The data available are a collection of personal reports by patients rather than results from a controlled study. In some cases, a patient's medical history makes it difficult to determine how implants affect her health. Because breast implants and expanders have a limited life and need to be replaced, some individuals have had more than one type of implant or expander in their lifetime. For example, an individual who had textured implants for several years may have had them removed and replaced with smooth implants, and then later developed BIA-ALCL. In this case, it would be difficult to determine which implants may have led to the diagnosis. This type of nuance makes it difficult to determine the effect of particular types or brands of devices, particularly when the disease is rare and the number of individuals affected is quite small.

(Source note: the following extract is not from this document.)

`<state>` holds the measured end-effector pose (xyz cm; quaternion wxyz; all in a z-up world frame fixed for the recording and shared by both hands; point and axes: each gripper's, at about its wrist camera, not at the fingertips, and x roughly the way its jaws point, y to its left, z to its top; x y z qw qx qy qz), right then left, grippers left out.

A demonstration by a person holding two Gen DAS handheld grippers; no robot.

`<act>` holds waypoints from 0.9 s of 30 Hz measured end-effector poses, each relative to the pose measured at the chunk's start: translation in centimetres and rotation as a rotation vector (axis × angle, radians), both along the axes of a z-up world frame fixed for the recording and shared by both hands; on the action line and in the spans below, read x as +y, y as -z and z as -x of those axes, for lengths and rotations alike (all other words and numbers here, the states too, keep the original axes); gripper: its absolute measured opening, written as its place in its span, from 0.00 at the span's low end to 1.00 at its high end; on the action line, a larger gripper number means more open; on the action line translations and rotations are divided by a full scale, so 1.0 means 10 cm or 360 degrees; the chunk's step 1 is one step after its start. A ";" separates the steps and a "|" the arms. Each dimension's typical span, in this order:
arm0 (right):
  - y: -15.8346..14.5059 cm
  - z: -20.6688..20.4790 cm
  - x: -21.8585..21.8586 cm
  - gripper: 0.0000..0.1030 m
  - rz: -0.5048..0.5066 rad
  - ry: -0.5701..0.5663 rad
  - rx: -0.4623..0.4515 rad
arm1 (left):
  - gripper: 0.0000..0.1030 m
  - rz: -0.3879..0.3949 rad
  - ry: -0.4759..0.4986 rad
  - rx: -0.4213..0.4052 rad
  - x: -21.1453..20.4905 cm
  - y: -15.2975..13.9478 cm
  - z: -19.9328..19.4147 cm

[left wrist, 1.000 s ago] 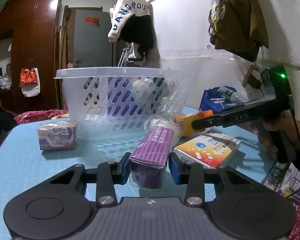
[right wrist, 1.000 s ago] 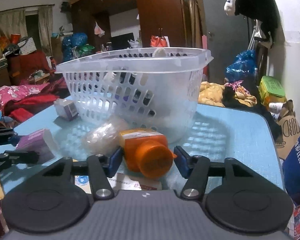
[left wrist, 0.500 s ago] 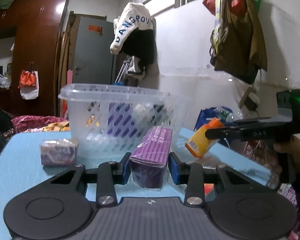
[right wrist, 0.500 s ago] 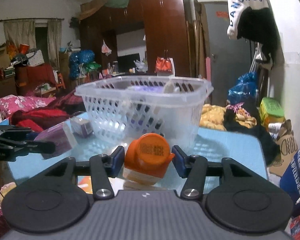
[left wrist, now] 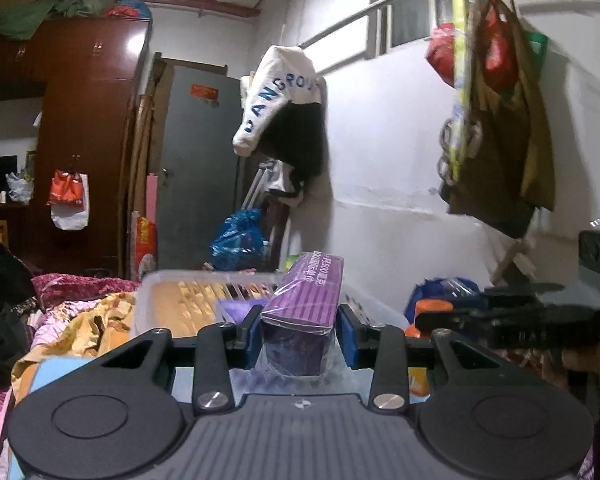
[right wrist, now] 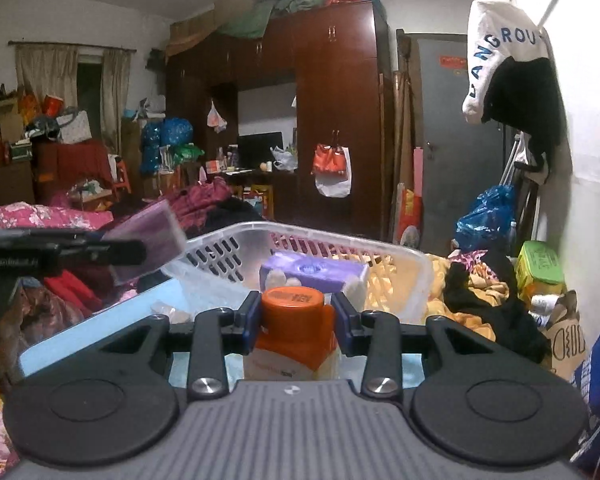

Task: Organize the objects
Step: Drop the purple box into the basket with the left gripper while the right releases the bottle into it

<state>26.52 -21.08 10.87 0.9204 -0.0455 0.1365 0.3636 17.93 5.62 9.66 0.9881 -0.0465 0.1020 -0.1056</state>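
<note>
Left wrist view: the left gripper [left wrist: 300, 330] is clamped on a purple box [left wrist: 304, 308] wrapped in glossy clear film. The box is rectangular, its long axis pointing forward and slightly up, away from the camera. Directly ahead and below lies the white plastic basket [left wrist: 204, 280], its slotted wall and smooth rim just past the box's far end, so the basket opening sits forward of this hand. To the right, the right gripper [left wrist: 452, 318] appears side-on, dark and angular, with an orange shape at its tip.

Right wrist view: the right gripper [right wrist: 296, 316] has its blue pads against the ribbed orange cap of an orange bottle [right wrist: 294, 332], and its jaws are closing on it. The bottle stands upright between the fingers, its label below the cap. The basket [right wrist: 400, 256] is just ahead, translucent and lattice-sided, holding a purple packet [right wrist: 312, 270] inside. The pale blue surface [right wrist: 100, 328] shows at lower left. At the left edge, the left gripper [right wrist: 136, 252] carries its purple box near the basket's rim. Both hands look about equally near the basket.
</note>
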 end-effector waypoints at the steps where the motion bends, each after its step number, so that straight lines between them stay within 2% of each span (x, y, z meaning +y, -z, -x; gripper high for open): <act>1: -0.04 -0.04 0.04 0.40 -0.0019 0.0012 -0.0002 | 0.41 -0.0002 -0.0013 0.0004 0.01 -0.06 -0.06; 5: -0.24 -0.19 0.15 0.40 -0.0065 0.0069 -0.0051 | 0.41 -0.0008 -0.0070 0.0044 0.05 -0.23 -0.32; 9: -0.27 -0.38 0.27 0.40 -0.0033 0.0157 -0.0049 | 0.41 -0.0047 -0.0154 0.0146 0.08 -0.22 -0.59; 14: -0.20 -0.52 0.34 0.40 0.0004 0.0239 -0.0012 | 0.41 -0.0080 -0.0192 0.0252 0.16 -0.12 -0.81; 18: -0.15 -0.57 0.37 0.40 0.0124 0.0333 -0.0037 | 0.41 -0.0140 -0.0193 0.0357 0.18 -0.04 -0.92; 27: 0.08 -0.62 0.44 0.40 0.0275 0.0337 0.0047 | 0.41 -0.0268 -0.0205 0.0610 0.18 0.13 -1.19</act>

In May, the FDA released a statement on the agency’s new efforts to protect women’s health and help to ensure the safety of breast implants. The statement follows a 2-day meeting on the safety of breast [link to: https://www.facingourrisk.org/get-involved/HBOC-community/BRCA-HBOC-blogs/FORCE/breast-reconstruction/update-fda-meeting-on-breast-implant-safety/] implants and the surgical mesh frequently used in reconstructive surgeries. FDA staff and members of the General and Plastic Surgery Devices Advisory Committee were joined by industry representatives, professional societies, and members of the public to review the data available, and to make recommendations for future use. A FORCE representative attended the meeting and made remarks during the public comments period on March 26.
FORCE is participating in a Breast Device Collaborative Community to advise the FDA on important issues related to breast implants, including improved informed consent and implant monitoring. FORCE continues to follow and weigh-in on this topic and will keep the community informed.